7 Burlington Gardens is a Grade II* building in Mayfair, London. Formerly known as Queensberry House, it was later called Uxbridge House. The building was home to the London flagship store of the American fashion retailer Abercrombie & Fitch.

Location
The address is in the Mayfair district of London. Although the official address is "7 Burlington Gardens", it is also on Savile Row and Google Maps labels the location as "42 Savile Row, Westminster". On the side of the building facing Savile Row, a sign reads "Savile Row W1". On the facade of the building facing Burlington Gardens, it reads "Burlington Gardens W1".

History

1725 to 21st century
The building was first erected in 1725 as a home. In the subsequent years, there were many additions and alterations to the building. At some point, it was made a branch of the Bank of England and staircases and vaults were added in the interior.

Abercrombie & Fitch
Abercrombie & Fitch leased the location in 2005. Overnight in May, a two-story construction wall was erected around the building and was plastered with half-naked men and "Abercrombie & Fitch". The retail space occupies two floors within the building.

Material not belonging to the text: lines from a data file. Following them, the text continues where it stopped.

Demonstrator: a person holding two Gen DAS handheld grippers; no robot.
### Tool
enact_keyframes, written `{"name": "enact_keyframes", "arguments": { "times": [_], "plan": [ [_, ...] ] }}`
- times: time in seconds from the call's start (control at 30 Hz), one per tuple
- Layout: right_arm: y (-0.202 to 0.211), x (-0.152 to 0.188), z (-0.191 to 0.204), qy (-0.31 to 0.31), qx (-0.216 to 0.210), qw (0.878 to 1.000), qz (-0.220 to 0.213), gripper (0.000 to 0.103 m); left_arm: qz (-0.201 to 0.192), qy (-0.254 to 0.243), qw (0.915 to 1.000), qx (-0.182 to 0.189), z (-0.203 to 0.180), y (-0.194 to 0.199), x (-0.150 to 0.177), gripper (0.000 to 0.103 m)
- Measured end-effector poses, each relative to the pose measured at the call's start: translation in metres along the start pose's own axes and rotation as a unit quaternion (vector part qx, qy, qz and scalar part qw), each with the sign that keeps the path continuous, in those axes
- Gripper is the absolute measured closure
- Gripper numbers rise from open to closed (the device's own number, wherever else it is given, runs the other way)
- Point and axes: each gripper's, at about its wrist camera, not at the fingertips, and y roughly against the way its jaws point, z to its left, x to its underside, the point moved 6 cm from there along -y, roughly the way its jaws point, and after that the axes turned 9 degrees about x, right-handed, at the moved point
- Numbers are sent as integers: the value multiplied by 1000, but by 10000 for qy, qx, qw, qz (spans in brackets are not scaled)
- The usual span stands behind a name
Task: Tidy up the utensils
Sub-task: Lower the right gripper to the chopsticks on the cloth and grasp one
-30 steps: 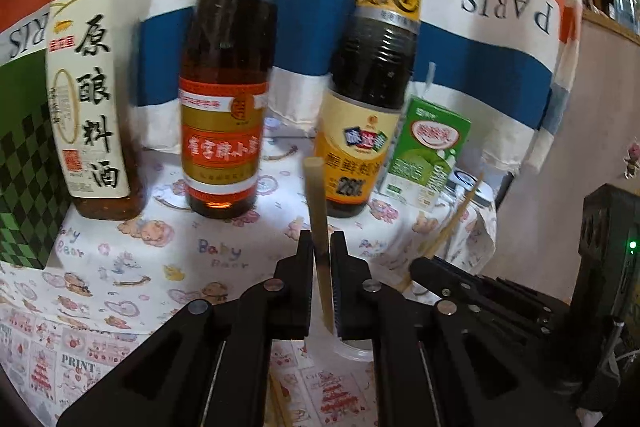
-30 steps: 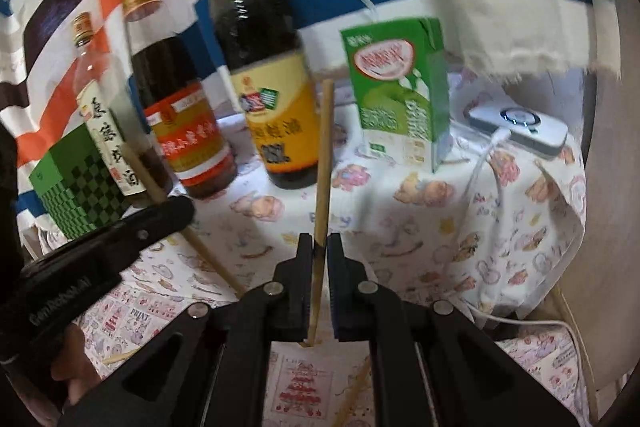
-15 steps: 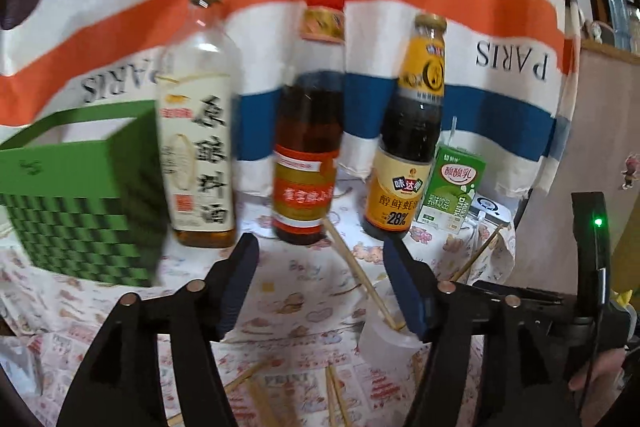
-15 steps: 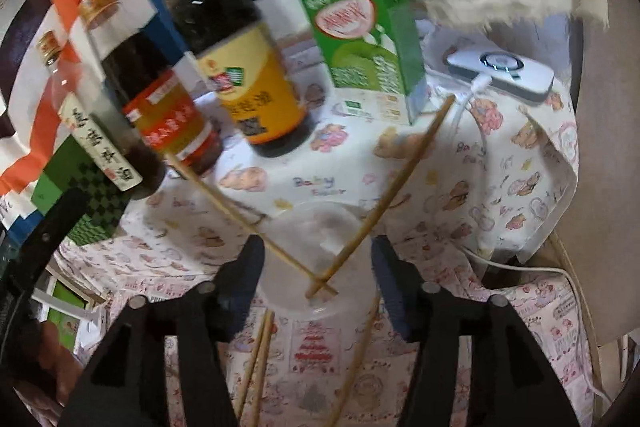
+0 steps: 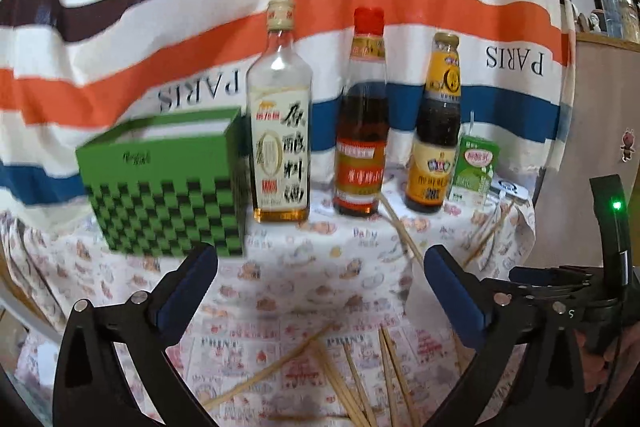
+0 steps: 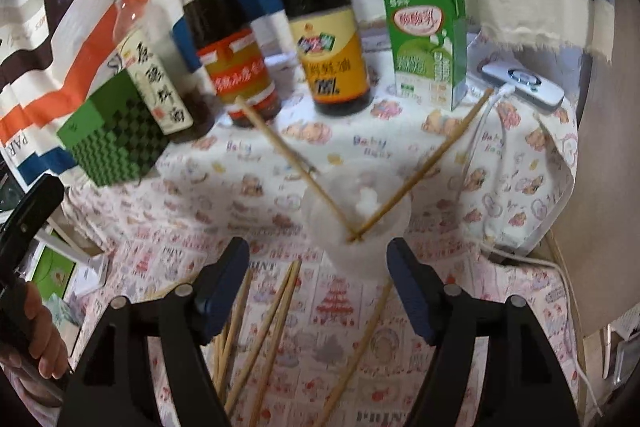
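Note:
A clear plastic cup (image 6: 356,223) stands on the printed tablecloth with two wooden chopsticks (image 6: 424,169) leaning out of it, one to the left and one to the right. Several loose chopsticks (image 6: 272,323) lie on the cloth in front of it. My right gripper (image 6: 318,287) is open and empty, just in front of the cup. My left gripper (image 5: 320,291) is open and empty, above the cloth; loose chopsticks (image 5: 352,379) lie below it. The cup is mostly hidden behind its right finger in the left wrist view.
Three sauce bottles (image 5: 362,131) stand in a row at the back, with a green checkered box (image 5: 164,183) on the left and a green drink carton (image 6: 430,47) on the right. A white device (image 6: 524,85) with a cable lies near the table's right edge.
Both grippers have opened and let go of a chopstick each into the cup. Both have pulled back and up from the cup.

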Motion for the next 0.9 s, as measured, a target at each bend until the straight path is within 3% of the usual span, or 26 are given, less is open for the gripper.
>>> {"name": "enact_keyframes", "arguments": {
  "times": [0.13,0.27,0.57,0.8,0.9],
  "plan": [
    [-2,20,-1,-24,-42,9999,158,34,28,244,9996,-121,7,4,20,1],
    [-13,38,-10,-181,-45,9992,349,34,254,142,9994,-202,9,-5,40,1],
    [-57,65,-34,-354,381,9954,803,34,637,550,9957,-399,34,-31,96,1],
    [-70,76,-27,-50,616,9936,941,34,1206,472,9899,-570,45,-53,132,1],
    [-75,82,-22,225,848,9920,912,34,1260,630,9878,-658,58,-58,137,1]
  ]
}}
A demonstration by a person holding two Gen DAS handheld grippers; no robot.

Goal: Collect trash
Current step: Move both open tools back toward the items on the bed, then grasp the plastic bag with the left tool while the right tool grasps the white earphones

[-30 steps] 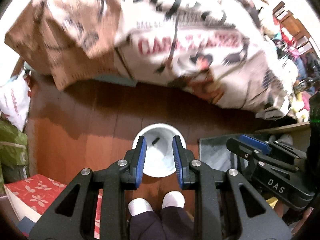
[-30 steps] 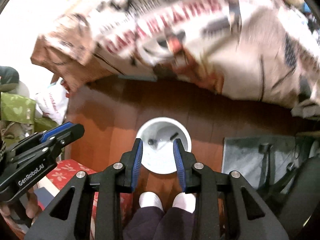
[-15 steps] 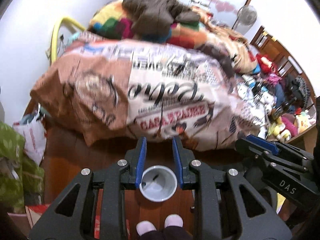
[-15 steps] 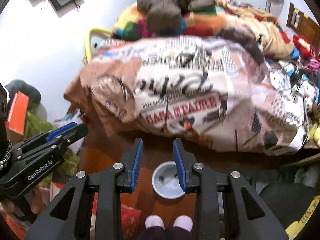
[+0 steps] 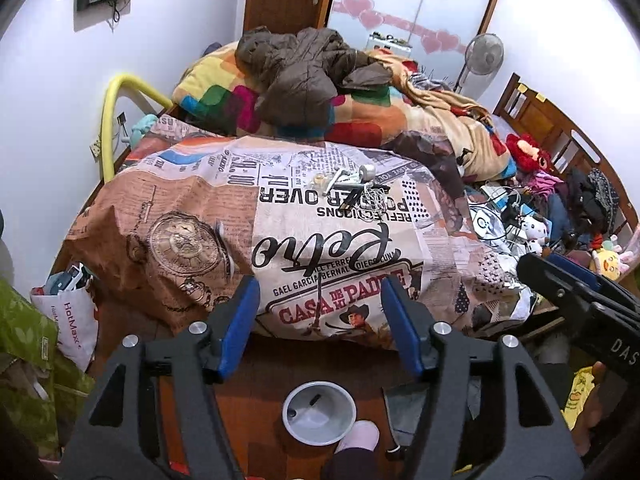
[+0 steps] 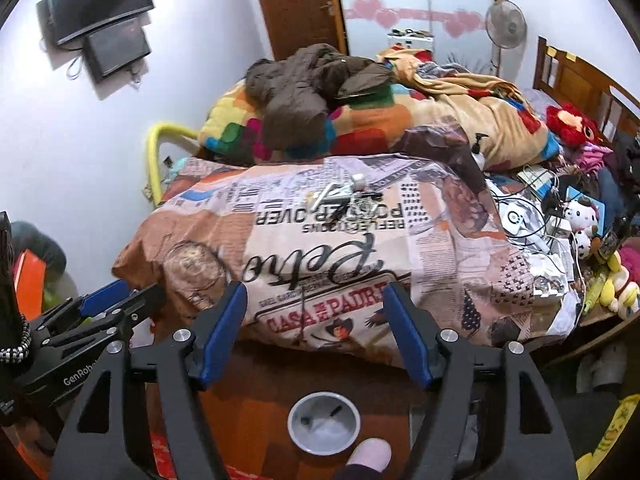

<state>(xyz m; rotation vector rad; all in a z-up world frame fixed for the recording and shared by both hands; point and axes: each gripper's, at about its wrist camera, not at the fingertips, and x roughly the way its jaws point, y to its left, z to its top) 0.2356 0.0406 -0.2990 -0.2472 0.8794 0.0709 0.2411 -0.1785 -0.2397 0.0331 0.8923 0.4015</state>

Abercrombie & Fitch's presence on Savile Row was initially criticised by the bespoke clothing manufacturers of the street. The Savile Row Bespoke was formed with permission of the City of Westminster to join Row tailors in protecting the image of Savile Row. Mark Henderson, CEO of Gieves & Hawkes was made Chairman and he commented that "Exploiting the Savile Row name to attract high-paying retailers and businesses, at the cost of this world-esteemed industry [Savile Row tailoring], is shortsighted." Another Row tailor, Thomas Mahon, negatively commented on the situation to The Times: "If the Bespoke businesses were driven out by crappy retail stores selling poor-quality clothes...then Savile Row's name would be irreparably damaged."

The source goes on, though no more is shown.